-- Task objective --
From the data below, copy each line that includes the word "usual".

[[ Material for this exercise, beginning ]]

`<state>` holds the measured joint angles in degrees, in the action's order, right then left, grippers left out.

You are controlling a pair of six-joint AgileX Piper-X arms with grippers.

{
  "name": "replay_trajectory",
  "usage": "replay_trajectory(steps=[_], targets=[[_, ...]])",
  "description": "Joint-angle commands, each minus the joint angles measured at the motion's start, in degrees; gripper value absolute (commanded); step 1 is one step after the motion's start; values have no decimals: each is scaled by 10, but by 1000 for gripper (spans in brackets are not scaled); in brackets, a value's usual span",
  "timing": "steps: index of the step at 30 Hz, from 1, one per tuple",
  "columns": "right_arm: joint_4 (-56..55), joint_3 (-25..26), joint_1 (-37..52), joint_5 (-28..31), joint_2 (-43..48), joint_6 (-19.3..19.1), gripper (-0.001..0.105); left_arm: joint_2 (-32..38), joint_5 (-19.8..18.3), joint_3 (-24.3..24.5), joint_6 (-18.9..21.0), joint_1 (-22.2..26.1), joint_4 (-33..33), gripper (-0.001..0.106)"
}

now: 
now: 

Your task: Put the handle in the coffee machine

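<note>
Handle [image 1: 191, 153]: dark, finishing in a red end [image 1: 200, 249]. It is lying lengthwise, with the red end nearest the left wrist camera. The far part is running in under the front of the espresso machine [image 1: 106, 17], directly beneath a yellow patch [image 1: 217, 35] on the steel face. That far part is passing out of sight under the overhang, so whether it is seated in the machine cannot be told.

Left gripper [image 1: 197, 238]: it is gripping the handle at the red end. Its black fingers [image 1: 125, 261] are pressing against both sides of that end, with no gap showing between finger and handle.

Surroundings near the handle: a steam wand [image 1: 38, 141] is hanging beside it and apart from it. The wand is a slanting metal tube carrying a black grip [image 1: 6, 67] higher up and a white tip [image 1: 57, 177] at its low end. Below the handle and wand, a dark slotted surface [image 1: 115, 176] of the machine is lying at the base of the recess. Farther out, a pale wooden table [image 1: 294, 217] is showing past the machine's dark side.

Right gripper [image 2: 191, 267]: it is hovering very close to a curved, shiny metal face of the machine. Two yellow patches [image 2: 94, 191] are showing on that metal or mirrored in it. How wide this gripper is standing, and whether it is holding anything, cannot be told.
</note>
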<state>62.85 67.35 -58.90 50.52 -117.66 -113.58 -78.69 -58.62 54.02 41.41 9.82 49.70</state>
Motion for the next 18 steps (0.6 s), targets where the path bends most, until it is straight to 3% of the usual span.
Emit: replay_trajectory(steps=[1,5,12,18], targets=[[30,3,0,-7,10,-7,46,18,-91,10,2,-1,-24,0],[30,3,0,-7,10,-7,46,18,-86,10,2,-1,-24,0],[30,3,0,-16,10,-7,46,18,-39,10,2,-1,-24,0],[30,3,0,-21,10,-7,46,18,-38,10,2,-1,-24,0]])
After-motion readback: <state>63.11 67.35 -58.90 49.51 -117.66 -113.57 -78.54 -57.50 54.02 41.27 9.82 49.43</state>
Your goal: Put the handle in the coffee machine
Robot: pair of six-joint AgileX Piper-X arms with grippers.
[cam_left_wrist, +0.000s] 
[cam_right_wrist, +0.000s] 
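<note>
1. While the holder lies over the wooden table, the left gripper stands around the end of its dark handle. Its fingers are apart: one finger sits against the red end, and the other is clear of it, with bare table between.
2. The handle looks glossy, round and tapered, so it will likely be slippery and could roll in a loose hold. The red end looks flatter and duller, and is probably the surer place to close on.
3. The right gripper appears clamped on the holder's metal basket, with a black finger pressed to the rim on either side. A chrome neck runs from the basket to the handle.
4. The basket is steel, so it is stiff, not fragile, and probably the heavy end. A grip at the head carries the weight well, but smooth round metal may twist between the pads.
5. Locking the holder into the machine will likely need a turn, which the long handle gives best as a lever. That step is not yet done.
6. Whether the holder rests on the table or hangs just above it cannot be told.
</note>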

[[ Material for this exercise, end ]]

-- Output of the task --
  "description": "Joint-angle commands, each minus the joint angles measured at the motion's start, in degrees; gripper value absolute (commanded); step 1 is one step after the motion's start; values have no decimals: each is scaled by 10, but by 1000 for gripper (spans in brackets are not scaled); in brackets, a value's usual span",
Motion for the next 18 steps (0.6 s), targets where the path bends most, until it is straight to 3% of the usual span.

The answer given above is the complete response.